This paper illustrates the contrasting governance approaches of comparable ‘postindustrial’ municipalities in England and Germany – the twin towns of Newcastle upon Tyne and Gelsenkirchen. Drawing on Hooghe and Marks’ (2003) characterisations of “Type I” and “Type II” multilevel governance systems, it uses data from over a dozen indepth interviews with practitioners in each city to highlight how the council in Gelsenkirchen has been able to take a much more hierarchical approach to climate change mitigation than its counterpart in Newcastle. This is partly due to Germany’s long tradition of local autonomy (Norton, 1994), which has helped Gelsenkirchen to develop its strategic capacity with support from the regional, state and federal governments. Although English municipalities have enjoyed greater de jure autonomy since the UK Government granted them a general power of competence in 2011, the study found that they are unable to punch at the same weight as their German counterparts in local governance arrangements.

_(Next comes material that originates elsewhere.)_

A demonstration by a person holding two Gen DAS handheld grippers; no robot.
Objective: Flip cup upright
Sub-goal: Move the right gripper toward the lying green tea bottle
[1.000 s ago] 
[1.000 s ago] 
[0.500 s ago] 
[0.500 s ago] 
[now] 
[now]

Using the characterisations of Treib et al. (2007), the paper therefore places Newcastle towards the ‘governance’ end of the spectrum, whereas Gelsenkirchen lies closer to a more traditional ‘government’ model. It also argues that the concept of distinct “policy styles” for specific countries (Richardson, 1982), which previous studies have investigated almost exclusively at the national level, is also relevant for municipalities.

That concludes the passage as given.